** YOUR GOAL **
Report all lines below with the word "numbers".

= = =

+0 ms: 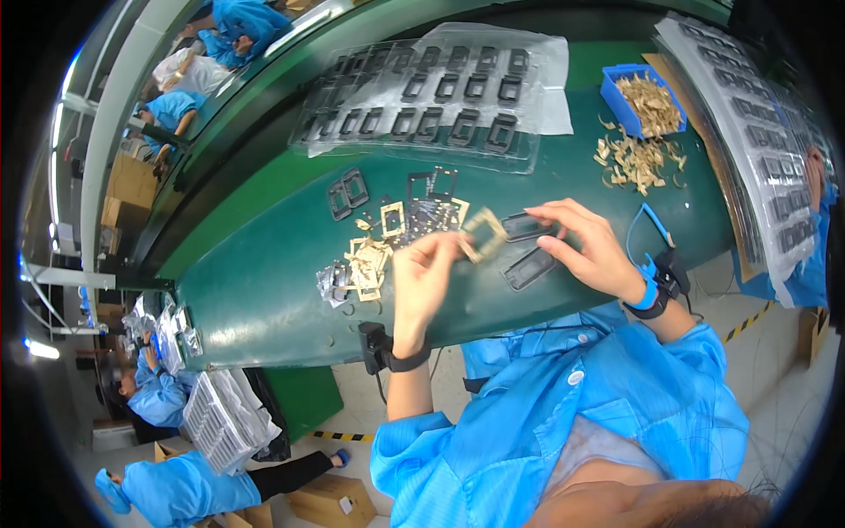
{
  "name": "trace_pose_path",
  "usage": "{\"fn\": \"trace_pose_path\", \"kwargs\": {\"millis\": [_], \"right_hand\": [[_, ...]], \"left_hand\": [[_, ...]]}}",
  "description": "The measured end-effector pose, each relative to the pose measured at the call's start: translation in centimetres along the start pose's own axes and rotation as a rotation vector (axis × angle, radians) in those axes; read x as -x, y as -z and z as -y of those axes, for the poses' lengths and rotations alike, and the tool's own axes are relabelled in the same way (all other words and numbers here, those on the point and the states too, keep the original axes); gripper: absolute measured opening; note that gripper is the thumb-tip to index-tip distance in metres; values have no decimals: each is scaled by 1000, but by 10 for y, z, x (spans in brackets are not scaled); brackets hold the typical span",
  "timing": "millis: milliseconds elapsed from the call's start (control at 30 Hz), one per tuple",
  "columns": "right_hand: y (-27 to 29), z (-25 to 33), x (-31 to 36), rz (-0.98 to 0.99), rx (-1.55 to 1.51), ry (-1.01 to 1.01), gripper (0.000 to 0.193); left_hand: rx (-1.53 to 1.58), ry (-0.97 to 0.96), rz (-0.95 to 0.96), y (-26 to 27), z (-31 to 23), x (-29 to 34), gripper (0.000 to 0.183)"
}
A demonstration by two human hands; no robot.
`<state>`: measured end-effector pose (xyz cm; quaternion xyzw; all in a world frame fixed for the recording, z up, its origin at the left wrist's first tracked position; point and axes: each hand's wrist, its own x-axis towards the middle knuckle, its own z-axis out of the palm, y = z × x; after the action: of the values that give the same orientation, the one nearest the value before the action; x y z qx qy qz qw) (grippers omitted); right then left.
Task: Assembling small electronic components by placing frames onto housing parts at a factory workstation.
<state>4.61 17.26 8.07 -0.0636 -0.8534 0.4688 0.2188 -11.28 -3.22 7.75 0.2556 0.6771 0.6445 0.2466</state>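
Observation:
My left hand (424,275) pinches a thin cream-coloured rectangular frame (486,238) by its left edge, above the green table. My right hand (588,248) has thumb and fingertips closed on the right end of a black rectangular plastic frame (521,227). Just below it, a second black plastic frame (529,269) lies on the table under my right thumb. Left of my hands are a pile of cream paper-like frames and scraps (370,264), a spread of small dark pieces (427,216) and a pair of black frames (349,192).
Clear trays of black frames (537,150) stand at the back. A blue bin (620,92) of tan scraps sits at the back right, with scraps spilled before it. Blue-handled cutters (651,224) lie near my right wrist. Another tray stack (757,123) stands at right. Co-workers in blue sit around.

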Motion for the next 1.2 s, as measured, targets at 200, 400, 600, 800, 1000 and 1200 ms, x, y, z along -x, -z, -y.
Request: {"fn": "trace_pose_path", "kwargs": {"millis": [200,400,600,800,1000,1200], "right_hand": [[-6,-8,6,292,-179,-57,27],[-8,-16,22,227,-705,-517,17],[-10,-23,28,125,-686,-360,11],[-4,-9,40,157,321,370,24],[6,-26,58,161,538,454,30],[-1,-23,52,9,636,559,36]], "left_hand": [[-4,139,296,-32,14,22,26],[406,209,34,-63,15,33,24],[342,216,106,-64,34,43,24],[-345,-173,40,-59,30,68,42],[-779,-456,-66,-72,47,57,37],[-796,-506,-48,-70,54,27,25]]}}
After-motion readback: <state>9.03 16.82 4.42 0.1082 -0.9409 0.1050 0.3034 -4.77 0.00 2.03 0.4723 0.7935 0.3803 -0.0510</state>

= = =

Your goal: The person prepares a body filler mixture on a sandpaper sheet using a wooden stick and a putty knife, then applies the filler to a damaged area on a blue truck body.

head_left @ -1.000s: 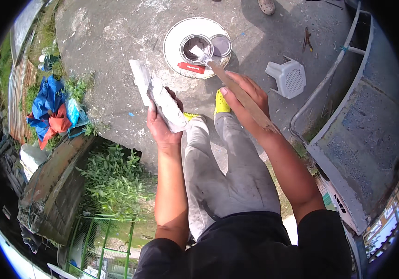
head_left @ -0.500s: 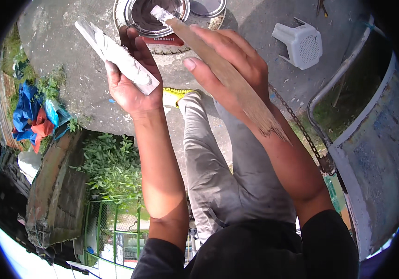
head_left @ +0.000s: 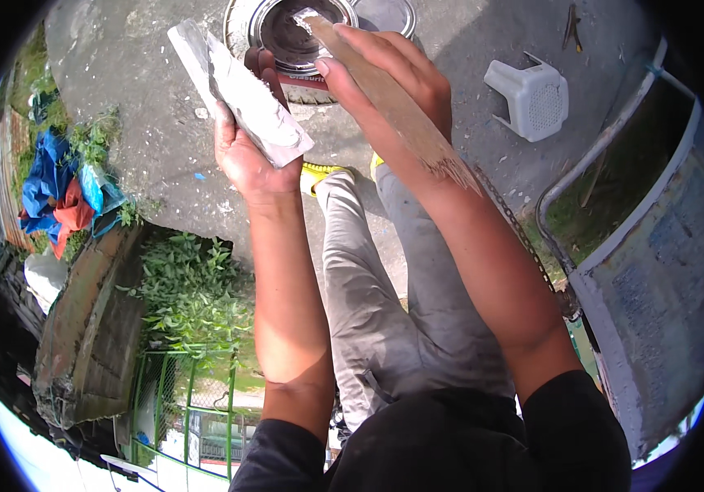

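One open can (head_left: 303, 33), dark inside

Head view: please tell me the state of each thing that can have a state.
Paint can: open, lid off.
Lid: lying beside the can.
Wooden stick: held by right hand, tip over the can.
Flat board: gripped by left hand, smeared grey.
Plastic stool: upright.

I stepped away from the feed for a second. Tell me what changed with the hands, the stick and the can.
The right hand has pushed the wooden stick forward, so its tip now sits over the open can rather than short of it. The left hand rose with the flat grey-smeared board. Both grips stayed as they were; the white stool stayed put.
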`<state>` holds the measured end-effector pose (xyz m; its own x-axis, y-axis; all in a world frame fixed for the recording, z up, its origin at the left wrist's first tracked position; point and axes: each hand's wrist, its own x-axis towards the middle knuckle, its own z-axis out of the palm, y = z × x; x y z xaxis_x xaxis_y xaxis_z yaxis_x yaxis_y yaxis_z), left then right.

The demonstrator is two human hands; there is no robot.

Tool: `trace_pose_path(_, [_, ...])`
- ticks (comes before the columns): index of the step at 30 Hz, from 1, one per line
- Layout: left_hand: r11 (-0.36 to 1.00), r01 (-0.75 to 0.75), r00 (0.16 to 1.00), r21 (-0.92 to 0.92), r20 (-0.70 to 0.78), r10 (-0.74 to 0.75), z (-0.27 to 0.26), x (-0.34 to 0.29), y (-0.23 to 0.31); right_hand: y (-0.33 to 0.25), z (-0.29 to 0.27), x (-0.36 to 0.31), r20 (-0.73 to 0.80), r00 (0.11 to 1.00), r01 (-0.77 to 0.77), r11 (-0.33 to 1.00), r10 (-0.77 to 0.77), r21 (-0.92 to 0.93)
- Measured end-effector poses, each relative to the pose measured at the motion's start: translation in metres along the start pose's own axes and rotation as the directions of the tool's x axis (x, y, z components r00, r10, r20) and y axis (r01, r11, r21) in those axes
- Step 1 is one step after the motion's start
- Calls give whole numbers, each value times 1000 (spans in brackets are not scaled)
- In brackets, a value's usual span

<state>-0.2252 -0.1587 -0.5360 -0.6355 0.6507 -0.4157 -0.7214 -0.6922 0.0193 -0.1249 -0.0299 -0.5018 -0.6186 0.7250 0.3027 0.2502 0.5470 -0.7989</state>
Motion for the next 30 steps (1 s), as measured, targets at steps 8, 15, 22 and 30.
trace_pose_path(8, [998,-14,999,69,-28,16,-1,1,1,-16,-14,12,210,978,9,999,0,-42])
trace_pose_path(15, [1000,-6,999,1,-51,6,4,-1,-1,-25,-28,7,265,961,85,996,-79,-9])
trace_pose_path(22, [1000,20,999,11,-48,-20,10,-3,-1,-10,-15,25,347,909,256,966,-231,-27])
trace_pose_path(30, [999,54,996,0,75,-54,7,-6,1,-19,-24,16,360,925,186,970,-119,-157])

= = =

** RESULT OF THE TASK **
  "description": "The measured end-effector pose, each relative to the pose measured at the call's start: translation in centimetres along the start pose's own axes and rotation as a rotation vector (axis × angle, radians) in those axes; read x as -x, y as -z and z as -y of those axes, for the poses' lengths and rotations alike, and the tool's own axes are relabelled in the same way (all other words and numbers here, those on the point and the states too, keep the original axes); gripper: absolute measured opening; note that gripper is the thumb-tip to index-tip distance in metres; values have no decimals: each is scaled by 1000, but by 10 for y, z, x (spans in brackets are not scaled); brackets hold the typical span",
- Calls give whole numbers, each value times 1000 (spans in brackets are not scaled)

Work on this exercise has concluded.